Extrait de "Centenaire de la Société des Eaux d'Evian,1859-1959")
La plupart des édifices historiques préservés à ce jour ont été édifiés entre 1870 et 1913, la ville connaissant son apogée de ville d'eaux internationale autour des années 1930.
De 1960 à nos jours
Dans les années 1960, Evian devient la "Belle endormie". Malgré le succès économique de la Société anonyme des eaux minérales d'Evian, dont la production ne cesse de croître, la station thermale perd son dynamisme et la fréquentation diminue. Dans la deuxième moitié du XXe siècle, le thermalisme français s'enfonce dans un "temps de difficultés", malgré la prise en charge des cures par la Sécurité sociale, créée en 1945. La France doit affronter la décolonisation. Evian perd une clientèle exotique et fortunée d'expatriés qui venait se requinquer au bord du Léman.
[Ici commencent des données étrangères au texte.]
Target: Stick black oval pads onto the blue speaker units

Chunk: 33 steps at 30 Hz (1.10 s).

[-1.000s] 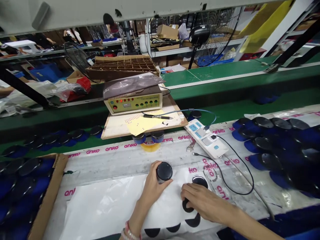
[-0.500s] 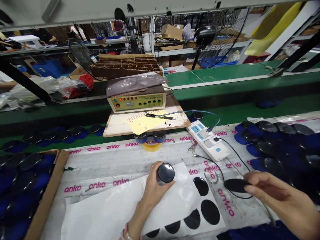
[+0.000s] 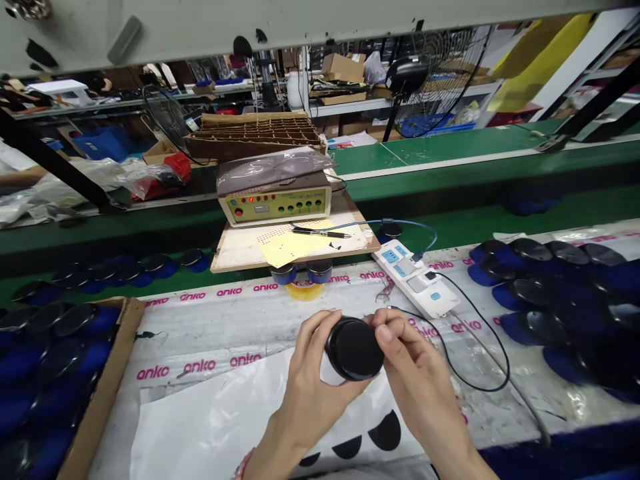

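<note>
A short black round device (image 3: 354, 348) is held up between both hands above a white sheet (image 3: 215, 420) that carries black round stickers (image 3: 387, 430). My left hand (image 3: 309, 387) wraps its fingers around the device's left side. My right hand (image 3: 417, 380) pinches its right edge with thumb and fingertips. Whether a black disc lies on the device's face I cannot tell.
A wooden board (image 3: 240, 250) bears a yellow tester box (image 3: 275, 203), a pen and yellow paper. A white power strip (image 3: 415, 280) with a black cable (image 3: 475, 373) lies to the right. Blue-and-black round units (image 3: 550, 293) pile at right; more fill a cardboard box (image 3: 107, 380) at left.
My right hand came back from the right with a black disc and met the device. My left hand lifted the device off the sheet toward the middle.
</note>
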Tool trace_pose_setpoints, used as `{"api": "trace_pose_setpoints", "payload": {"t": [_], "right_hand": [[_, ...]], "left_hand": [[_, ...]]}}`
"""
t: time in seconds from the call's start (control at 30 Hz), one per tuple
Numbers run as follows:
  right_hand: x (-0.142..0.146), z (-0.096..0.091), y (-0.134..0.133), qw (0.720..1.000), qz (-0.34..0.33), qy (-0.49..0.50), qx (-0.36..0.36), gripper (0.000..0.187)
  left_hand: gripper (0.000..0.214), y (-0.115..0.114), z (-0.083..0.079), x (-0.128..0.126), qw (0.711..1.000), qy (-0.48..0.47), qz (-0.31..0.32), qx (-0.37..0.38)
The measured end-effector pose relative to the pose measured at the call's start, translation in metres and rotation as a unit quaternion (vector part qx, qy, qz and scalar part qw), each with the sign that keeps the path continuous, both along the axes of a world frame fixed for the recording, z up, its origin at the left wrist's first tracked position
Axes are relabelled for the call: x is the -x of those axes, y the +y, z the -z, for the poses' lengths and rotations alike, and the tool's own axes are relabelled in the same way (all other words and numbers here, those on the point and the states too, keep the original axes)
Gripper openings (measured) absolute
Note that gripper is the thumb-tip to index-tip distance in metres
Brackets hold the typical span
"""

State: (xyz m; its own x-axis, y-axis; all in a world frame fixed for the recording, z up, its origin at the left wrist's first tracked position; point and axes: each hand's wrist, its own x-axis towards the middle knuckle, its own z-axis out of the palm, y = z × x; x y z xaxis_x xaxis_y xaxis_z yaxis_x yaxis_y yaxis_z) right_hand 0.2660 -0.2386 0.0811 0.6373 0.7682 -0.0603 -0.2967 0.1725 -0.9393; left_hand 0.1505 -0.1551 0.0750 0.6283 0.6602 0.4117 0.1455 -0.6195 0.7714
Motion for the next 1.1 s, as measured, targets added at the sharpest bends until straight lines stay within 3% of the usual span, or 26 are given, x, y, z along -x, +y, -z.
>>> {"api": "trace_pose_setpoints", "payload": {"t": [0.43, 0.73, 1.1], "right_hand": [[0.0023, -0.002, 0.0013, 0.999, 0.01, -0.045, -0.008, 0.017], [0.0006, -0.0027, -0.0003, 1.0, -0.012, -0.013, -0.02, 0.019], [0.0017, -0.0024, 0.001, 0.999, 0.013, -0.042, -0.015, 0.018]], "left_hand": [[0.066, -0.0005, -0.0003, -0.0025, 1.0, -0.002, -0.003, 0.0], [0.068, 0.0009, -0.0038, -0.0027, 1.0, -0.006, 0.008, -0.011], [0.067, 0.0013, -0.004, -0.0023, 1.0, -0.005, 0.006, -0.004]]}}
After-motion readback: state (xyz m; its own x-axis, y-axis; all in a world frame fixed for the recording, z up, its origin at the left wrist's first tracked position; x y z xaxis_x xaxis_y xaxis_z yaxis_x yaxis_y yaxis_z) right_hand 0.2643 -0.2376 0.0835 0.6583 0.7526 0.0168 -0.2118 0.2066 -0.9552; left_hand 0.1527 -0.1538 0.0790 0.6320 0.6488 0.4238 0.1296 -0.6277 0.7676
Dans ce contexte, Camille Blanc, le maire d'Evian, qui veut inscrire sa ville dans l'histoire, accepte d'accueillir la conférence qui doit mettre un terme à la guerre d'Algérie. Il mourra le 31 mars 1961 dans un attentat perpétré par l'Organisation armée secrète (OAS), les jusqu'au-boutistes de l'Algérie française, qui visait à saboter les négociations pour la paix en Algérie. Après un an de rebondissements et de négociations, les accords d'Evian sont signés le 18 mars 1962, mettant à huit années de guerre.
Quarante ans plus tard, en juin 2003, Evian est à nouveau sous les projecteurs en accueillant le sommet du G8. Pour réveiller la belle endormie, la Ville s'est engagée dans une vaste opération de requalification urbaine, une dynamique à laquelle participent aussi des investisseurs privés.